#### TASK DESCRIPTION:
Filter the records down to the lines that hold the word "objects", and copy each of those lines.

#### DATA IN THIS EXERCISE:
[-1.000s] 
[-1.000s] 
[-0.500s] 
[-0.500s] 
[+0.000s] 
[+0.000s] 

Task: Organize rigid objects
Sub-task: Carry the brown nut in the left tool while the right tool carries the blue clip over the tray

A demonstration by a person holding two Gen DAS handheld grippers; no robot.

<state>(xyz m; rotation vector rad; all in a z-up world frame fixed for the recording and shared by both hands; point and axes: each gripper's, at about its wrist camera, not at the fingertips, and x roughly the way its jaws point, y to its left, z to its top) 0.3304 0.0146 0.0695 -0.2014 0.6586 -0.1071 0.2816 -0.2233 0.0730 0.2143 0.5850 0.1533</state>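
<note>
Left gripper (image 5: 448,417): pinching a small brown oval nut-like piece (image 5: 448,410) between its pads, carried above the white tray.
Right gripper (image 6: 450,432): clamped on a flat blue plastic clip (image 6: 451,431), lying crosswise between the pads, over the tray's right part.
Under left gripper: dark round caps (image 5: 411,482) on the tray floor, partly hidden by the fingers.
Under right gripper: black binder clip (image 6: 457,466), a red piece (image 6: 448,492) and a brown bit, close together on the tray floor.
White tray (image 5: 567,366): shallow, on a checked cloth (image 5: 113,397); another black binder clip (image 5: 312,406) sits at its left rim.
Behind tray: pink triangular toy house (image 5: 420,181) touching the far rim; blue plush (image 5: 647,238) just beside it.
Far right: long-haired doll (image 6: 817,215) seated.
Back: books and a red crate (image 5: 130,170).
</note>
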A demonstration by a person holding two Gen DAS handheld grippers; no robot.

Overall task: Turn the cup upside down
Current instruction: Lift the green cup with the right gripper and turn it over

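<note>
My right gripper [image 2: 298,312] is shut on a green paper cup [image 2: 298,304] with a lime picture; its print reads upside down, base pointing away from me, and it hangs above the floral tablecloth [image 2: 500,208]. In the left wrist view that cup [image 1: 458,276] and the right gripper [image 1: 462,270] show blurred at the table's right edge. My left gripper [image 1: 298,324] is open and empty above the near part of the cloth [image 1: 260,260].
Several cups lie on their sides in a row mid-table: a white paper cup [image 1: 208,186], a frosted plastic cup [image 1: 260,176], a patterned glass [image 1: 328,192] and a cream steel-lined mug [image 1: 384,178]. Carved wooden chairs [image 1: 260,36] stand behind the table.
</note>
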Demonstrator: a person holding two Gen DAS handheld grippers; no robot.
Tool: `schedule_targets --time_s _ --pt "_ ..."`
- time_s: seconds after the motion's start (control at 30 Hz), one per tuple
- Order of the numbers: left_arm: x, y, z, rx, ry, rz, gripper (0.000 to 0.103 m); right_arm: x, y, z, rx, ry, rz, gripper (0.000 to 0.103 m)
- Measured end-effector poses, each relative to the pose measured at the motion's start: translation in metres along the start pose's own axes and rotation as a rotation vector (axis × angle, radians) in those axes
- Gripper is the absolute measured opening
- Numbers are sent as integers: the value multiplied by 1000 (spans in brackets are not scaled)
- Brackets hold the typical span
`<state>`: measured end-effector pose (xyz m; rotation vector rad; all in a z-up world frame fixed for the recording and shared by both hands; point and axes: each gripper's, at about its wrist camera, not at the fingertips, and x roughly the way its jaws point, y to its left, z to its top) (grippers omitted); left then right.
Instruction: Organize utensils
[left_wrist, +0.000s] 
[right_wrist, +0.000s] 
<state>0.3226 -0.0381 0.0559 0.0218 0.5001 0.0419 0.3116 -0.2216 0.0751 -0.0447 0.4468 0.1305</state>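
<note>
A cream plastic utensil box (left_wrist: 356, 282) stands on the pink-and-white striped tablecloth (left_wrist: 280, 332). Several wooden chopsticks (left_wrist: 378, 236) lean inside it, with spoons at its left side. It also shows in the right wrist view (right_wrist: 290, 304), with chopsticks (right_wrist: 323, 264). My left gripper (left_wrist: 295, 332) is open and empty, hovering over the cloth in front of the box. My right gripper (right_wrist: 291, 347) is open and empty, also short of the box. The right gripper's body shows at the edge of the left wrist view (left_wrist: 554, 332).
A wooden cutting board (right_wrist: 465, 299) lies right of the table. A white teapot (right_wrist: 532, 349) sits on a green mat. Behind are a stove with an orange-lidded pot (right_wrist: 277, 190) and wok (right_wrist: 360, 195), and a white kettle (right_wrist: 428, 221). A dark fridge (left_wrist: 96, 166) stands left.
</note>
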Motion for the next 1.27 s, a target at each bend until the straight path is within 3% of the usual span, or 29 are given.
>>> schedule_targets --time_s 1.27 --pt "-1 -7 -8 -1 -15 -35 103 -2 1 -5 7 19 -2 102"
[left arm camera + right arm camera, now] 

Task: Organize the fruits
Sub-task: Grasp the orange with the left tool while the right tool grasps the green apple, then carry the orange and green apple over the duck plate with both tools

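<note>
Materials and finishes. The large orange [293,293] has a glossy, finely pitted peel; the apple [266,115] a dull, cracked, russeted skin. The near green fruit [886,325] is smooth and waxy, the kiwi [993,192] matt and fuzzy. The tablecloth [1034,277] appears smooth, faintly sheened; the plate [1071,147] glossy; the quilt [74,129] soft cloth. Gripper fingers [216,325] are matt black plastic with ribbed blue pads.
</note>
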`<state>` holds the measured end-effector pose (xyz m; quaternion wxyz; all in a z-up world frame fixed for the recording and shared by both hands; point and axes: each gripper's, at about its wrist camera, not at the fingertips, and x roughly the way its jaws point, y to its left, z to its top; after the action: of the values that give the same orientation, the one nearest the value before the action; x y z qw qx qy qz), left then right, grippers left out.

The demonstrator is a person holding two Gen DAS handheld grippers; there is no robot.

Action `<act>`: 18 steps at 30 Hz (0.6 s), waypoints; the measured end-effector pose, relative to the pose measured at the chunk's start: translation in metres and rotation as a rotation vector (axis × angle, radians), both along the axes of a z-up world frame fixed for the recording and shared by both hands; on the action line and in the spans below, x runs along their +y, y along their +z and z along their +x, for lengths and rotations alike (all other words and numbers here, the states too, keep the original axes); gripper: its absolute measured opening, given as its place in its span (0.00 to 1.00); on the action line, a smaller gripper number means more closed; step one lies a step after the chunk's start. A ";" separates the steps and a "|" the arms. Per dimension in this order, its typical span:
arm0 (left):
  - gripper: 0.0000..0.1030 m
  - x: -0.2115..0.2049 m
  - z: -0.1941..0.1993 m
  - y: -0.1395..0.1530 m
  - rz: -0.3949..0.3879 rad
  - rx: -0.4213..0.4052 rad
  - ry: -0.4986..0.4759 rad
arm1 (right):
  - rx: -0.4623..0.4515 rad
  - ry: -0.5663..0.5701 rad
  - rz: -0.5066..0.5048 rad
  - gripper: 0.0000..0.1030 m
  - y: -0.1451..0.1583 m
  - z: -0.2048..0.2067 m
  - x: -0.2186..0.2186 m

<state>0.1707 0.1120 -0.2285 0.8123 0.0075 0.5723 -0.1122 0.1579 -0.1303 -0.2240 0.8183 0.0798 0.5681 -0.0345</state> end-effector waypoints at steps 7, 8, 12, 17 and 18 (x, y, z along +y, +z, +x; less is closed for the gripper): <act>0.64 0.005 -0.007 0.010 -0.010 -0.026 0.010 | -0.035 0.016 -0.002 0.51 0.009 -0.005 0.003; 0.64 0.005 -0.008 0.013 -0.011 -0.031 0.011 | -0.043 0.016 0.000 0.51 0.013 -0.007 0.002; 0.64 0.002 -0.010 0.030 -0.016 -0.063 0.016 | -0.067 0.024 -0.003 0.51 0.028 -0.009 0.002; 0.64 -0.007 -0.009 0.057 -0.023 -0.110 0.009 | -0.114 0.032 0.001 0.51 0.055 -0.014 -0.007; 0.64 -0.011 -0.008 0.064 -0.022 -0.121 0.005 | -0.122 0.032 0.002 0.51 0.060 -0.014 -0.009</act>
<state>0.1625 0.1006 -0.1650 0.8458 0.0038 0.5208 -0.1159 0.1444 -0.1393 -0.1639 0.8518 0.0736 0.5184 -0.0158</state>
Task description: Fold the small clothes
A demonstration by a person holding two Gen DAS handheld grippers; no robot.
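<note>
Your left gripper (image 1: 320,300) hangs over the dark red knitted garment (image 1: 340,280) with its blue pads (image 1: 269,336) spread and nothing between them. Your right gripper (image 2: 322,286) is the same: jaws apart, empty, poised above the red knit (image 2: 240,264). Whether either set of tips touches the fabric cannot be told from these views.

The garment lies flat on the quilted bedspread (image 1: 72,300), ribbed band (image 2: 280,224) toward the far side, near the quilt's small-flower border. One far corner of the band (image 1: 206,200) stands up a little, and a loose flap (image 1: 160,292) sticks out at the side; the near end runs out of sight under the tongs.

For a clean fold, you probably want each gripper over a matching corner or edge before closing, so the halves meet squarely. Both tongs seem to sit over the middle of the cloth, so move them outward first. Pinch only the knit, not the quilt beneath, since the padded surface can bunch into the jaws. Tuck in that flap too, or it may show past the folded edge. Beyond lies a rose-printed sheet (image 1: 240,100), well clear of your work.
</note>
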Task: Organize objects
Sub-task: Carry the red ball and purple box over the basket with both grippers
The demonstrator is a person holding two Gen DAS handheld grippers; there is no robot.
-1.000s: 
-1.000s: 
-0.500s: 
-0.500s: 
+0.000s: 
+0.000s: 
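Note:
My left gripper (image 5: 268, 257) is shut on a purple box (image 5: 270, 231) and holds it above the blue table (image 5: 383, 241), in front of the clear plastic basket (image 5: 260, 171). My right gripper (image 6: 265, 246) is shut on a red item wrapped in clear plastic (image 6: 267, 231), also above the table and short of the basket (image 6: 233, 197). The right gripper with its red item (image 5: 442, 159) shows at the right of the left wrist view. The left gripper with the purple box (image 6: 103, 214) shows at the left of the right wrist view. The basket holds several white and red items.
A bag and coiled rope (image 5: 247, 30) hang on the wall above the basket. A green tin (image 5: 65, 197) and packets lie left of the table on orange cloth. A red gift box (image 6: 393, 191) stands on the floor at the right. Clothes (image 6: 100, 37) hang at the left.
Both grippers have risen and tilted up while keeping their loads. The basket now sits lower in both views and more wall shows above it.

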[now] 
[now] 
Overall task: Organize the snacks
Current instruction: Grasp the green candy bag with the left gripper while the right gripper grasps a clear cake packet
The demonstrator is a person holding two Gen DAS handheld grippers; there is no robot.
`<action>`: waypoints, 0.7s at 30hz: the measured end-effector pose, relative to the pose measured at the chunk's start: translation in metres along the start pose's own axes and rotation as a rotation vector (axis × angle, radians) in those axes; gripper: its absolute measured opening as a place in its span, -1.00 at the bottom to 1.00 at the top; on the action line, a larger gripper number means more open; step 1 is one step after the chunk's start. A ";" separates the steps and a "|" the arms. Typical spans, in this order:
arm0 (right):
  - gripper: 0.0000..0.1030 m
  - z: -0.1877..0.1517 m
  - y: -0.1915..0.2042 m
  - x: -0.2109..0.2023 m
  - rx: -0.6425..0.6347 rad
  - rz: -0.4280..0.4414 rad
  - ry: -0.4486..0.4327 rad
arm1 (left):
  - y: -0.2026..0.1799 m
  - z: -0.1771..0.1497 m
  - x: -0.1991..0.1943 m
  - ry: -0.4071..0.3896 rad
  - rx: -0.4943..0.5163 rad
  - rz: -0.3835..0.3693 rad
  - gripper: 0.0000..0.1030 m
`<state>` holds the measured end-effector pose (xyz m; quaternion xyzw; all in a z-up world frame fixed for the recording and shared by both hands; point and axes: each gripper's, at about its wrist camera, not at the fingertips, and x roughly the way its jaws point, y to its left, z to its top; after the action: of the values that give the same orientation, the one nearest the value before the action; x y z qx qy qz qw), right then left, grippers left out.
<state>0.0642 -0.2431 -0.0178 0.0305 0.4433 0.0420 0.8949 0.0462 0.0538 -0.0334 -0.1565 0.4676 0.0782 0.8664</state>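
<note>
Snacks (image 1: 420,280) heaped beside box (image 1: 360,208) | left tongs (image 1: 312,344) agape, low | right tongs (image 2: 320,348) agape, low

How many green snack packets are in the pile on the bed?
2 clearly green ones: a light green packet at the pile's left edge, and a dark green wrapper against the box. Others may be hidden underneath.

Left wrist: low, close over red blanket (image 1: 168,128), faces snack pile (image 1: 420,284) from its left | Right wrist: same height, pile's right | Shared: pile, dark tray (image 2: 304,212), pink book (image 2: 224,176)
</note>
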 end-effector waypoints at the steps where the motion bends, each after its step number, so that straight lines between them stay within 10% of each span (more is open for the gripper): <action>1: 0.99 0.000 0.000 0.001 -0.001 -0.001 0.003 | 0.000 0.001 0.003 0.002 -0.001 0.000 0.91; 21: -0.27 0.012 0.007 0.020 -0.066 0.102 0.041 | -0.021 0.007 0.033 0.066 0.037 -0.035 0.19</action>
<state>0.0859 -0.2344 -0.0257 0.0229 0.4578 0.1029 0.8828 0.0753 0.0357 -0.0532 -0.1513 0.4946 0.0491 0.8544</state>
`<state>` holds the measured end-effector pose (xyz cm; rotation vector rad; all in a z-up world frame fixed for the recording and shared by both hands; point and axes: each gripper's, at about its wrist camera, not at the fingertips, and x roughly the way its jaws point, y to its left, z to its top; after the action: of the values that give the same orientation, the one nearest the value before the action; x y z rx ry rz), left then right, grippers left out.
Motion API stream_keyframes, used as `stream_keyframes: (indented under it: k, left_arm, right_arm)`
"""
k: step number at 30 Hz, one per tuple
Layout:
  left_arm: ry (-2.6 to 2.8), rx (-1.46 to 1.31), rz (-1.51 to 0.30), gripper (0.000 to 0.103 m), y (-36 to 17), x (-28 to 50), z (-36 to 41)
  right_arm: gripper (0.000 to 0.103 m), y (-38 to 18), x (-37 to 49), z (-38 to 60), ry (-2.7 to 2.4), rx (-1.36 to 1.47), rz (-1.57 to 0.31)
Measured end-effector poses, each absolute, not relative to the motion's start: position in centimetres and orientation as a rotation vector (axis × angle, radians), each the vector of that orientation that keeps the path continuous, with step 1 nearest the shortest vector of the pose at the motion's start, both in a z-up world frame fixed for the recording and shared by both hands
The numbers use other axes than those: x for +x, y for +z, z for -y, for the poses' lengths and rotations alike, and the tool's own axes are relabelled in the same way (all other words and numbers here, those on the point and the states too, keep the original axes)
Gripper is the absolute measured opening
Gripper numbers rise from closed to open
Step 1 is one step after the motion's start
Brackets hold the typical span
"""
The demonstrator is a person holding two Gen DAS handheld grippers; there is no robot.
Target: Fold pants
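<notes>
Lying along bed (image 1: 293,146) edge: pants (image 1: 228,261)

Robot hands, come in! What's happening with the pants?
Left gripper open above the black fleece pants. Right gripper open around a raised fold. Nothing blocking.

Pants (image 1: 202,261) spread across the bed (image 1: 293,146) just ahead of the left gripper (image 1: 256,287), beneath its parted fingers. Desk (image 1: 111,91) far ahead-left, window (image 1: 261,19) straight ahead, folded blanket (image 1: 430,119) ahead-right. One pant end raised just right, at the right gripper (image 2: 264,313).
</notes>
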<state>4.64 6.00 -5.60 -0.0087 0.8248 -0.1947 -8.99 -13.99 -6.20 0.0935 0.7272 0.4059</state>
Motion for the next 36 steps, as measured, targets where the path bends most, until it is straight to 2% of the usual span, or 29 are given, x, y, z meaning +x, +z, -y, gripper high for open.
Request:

#### RESULT:
Task: Organize rigid objects
Task: Organize objects

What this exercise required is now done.